The law and literature field of study, which is still being developed in South Africa, is an interdisciplinary field of study that offers readers of fiction an opportunity to reflect critically on the role and function of law in a broader context, including the possibility to evaluate, within a defined scope, complex social and legal issues such as lawlessness, discrimination and injustice. This field of study furthermore creates the ideal lens for a critical review of social, legal and cultural practices influenced by the law.

Zelda Bezuidenhout’s 2021 novel Die waarde van stil bure portrays unconventional conduct that confronts the legal order. Despite the characters’ unlawful behaviour, the reader sympathises with transgressors because of their equally justifiable and legitimate motives that inform their conduct. Stem cell research is a novel and yet unexplored topic in Afrikaans literature. Fiction is a very effective medium to promote social awareness regarding this topic, ultimately encouraging social interest and participation regarding the regulation of new biomedical technologies, such as stem cell research and therapy, genomic research and gene editing.

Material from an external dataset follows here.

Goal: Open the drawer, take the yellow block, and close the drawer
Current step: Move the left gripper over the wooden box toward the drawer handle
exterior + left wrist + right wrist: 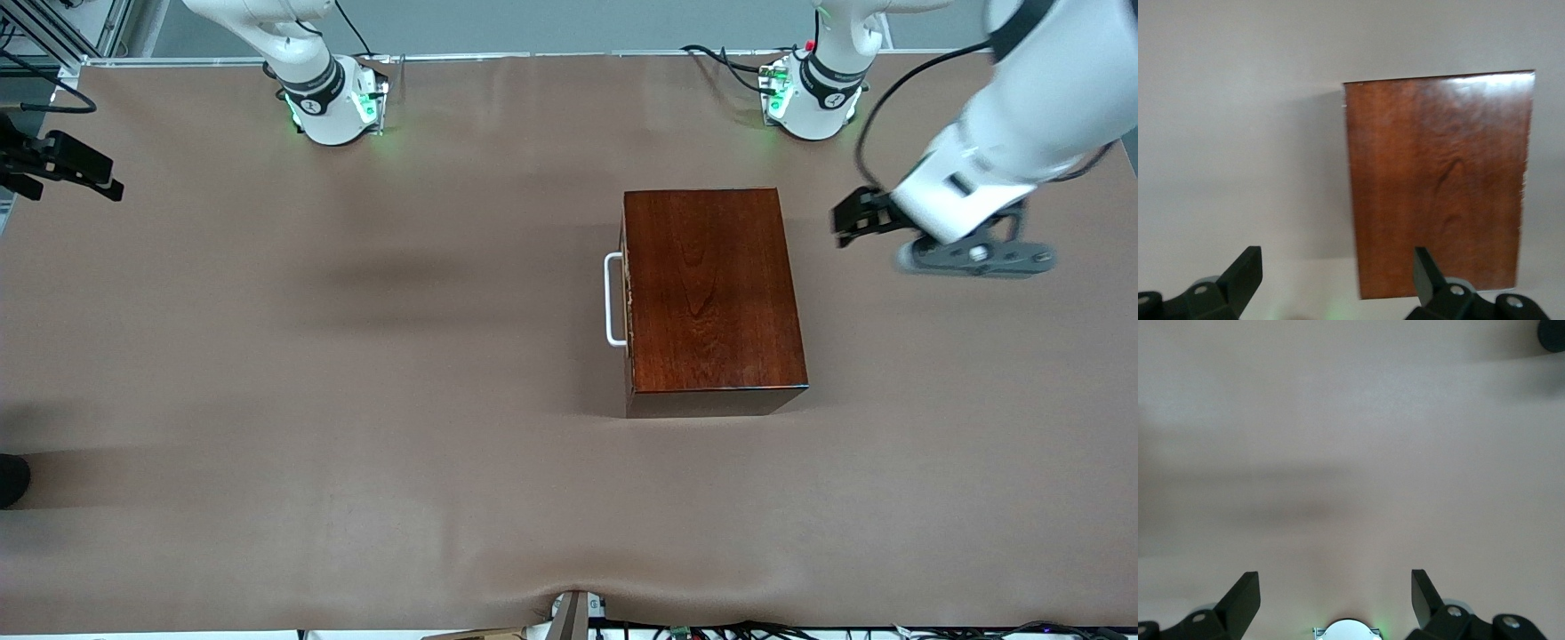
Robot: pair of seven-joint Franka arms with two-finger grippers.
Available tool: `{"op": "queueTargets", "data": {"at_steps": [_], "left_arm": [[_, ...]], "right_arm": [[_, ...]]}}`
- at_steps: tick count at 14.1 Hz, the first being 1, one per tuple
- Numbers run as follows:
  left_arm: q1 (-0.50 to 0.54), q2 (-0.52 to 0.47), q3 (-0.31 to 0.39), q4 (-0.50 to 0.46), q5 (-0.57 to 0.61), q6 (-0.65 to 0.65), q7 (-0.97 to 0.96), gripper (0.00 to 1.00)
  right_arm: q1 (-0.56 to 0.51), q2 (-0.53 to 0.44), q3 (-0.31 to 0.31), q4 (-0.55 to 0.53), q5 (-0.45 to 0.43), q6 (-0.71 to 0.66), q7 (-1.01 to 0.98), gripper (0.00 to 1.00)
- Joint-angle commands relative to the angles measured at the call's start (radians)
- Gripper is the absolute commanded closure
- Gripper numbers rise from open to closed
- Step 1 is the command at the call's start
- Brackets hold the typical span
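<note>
A dark reddish-brown wooden box (711,298) stands in the middle of the table (356,400). Its drawer is shut, with only the white bar handle (613,300) showing on the side that faces the right arm's end. The yellow block is hidden. My left gripper (855,218) hangs open and empty over bare table beside the box, toward the left arm's end. In the left wrist view the box's top (1438,187) lies ahead of the open left gripper (1337,273). My right gripper (71,169) is open and empty over the right arm's end of the table; the right wrist view shows this gripper (1336,590) over bare table.
The two arm bases (333,102) (813,98) stand along the table edge farthest from the front camera. A dark round object (11,480) sits at the table's rim at the right arm's end, and the right wrist view shows this dark object (1553,333) too. Cables run along the nearest edge.
</note>
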Motion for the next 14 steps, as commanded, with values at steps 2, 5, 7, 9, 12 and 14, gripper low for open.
{"op": "queueTargets", "data": {"at_steps": [2,5,7,9,12,14], "left_arm": [[-0.149,0.149,0.014,0.142,0.009,-0.009,-0.208,0.0],[-0.248,0.228,0.016,0.157,0.038,0.071,-0.333,0.0],[-0.322,0.292,0.019,0.172,0.067,0.126,-0.428,0.0],[-0.429,0.367,0.08,0.225,0.069,0.152,-0.508,0.0],[-0.66,0.421,0.3,0.251,0.067,0.195,-0.527,0.0],[-0.77,0.475,0.396,0.294,0.063,0.212,-0.565,0.0]], "right_arm": [[-0.014,0.006,0.009,0.012,0.004,-0.01,-0.003,0.0],[-0.014,0.006,0.009,0.011,0.004,-0.011,-0.003,0.0],[-0.014,0.006,0.009,0.012,0.004,-0.01,-0.001,0.0],[-0.014,0.006,0.009,0.012,0.004,-0.01,0.0,0.0],[-0.012,0.006,0.009,0.011,0.004,-0.011,0.002,0.0],[-0.011,0.006,0.009,0.011,0.004,-0.011,0.002,0.0]]}}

The plot of the novel revolves around the lives of three girls who grew up together –white identical twins, Magdaleen and Misha, and Puleng, the daughter of the twins’ domestic worker. The domestic worker, Evalyn, and the mother of the twins, Alida, were close to each other, almost like sisters. When Misha dies unexpectedly, the grieving Magdaleen remains behind alone. She rents a semi house in Melville and meets her unconventional neighbour, Darius, who conducts stem cell research in his home. Magdaleen, whose best friend’s son is unable to walk due to an accident, asks the neighbour whether he could perform a stem cell transplant on the boy in the hope that the boy may be able to walk again. With the assistance of Darius, she gets the right medical team together, who all agree to keep their participation in the illegal operation confidential. Magdaleen’s king pin in this group is the domestic worker’s daughter, Puleng, who has since become a medical doctor. The stem cell transplant that is subsequently performed, is a huge success. However, shortly thereafter, Darius is murdered. She suspects that a big pharmaceutical company who opposes stem cell research is responsible for his death. Before he died, Darius had explained to her that some pharmaceutical companies do not support stem cell research, as stem cell transplants would undermine the profit that they would make from ordinary conventional medicines for the treatment of cancer. The novel’s turning point is when Magdaleen discovers that Puleng is responsible for the neighbour’s murder as a result of deeply hidden grudges that she has been carrying for many years. Puleng explains she was never happy with the unequal relationship between black and white people during apartheid. When it became clear that the stem cell transplant was a success, Puleng felt that this success should be hers alone.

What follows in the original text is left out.